§ Prompt
Below are some entries. Copy each line that holds the string "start".

+--

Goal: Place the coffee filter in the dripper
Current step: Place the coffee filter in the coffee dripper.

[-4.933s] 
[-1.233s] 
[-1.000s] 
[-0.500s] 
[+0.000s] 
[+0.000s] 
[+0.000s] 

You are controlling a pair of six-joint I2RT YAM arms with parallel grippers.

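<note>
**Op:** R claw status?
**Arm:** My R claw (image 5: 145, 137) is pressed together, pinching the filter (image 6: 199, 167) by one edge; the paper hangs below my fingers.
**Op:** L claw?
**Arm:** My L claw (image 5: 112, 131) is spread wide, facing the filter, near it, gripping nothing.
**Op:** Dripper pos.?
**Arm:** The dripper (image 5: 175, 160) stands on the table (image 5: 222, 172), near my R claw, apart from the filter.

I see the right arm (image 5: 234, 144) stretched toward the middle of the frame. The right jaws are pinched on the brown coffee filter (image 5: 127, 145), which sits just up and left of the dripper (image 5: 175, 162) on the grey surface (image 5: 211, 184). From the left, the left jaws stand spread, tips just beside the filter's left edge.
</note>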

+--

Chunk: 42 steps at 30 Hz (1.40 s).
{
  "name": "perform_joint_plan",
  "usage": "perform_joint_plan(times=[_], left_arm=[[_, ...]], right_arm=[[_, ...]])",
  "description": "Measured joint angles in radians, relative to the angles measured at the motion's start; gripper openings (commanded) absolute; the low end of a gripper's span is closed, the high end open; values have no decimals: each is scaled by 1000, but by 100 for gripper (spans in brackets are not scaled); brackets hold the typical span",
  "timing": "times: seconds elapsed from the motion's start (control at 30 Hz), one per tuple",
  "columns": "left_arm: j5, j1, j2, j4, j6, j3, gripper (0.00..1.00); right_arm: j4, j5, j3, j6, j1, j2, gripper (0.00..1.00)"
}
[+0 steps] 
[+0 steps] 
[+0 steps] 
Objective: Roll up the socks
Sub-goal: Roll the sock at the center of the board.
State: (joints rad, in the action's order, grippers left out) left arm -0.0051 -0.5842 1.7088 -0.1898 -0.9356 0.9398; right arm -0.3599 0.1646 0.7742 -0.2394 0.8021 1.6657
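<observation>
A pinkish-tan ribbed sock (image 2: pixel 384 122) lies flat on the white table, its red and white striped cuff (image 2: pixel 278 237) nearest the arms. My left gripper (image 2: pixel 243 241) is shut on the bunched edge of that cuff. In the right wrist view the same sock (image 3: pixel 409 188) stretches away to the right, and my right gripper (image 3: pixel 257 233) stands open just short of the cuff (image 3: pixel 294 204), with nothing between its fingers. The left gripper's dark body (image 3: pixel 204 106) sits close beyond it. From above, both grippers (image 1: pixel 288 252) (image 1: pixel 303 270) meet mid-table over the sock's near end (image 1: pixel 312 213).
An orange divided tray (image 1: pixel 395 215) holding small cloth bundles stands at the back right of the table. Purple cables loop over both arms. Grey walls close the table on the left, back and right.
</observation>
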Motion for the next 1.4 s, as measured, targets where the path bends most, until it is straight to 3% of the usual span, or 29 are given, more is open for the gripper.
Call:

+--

§ Output for this exercise
  "description": "Measured joint angles in radians, relative to the angles measured at the motion's start; gripper openings (commanded) absolute; the low end of a gripper's span is closed, the high end open; values have no decimals: each is scaled by 1000, but by 100 for gripper (spans in brackets are not scaled); brackets hold the typical span",
  "timing": "times: seconds elapsed from the motion's start (control at 30 Hz), one per tuple",

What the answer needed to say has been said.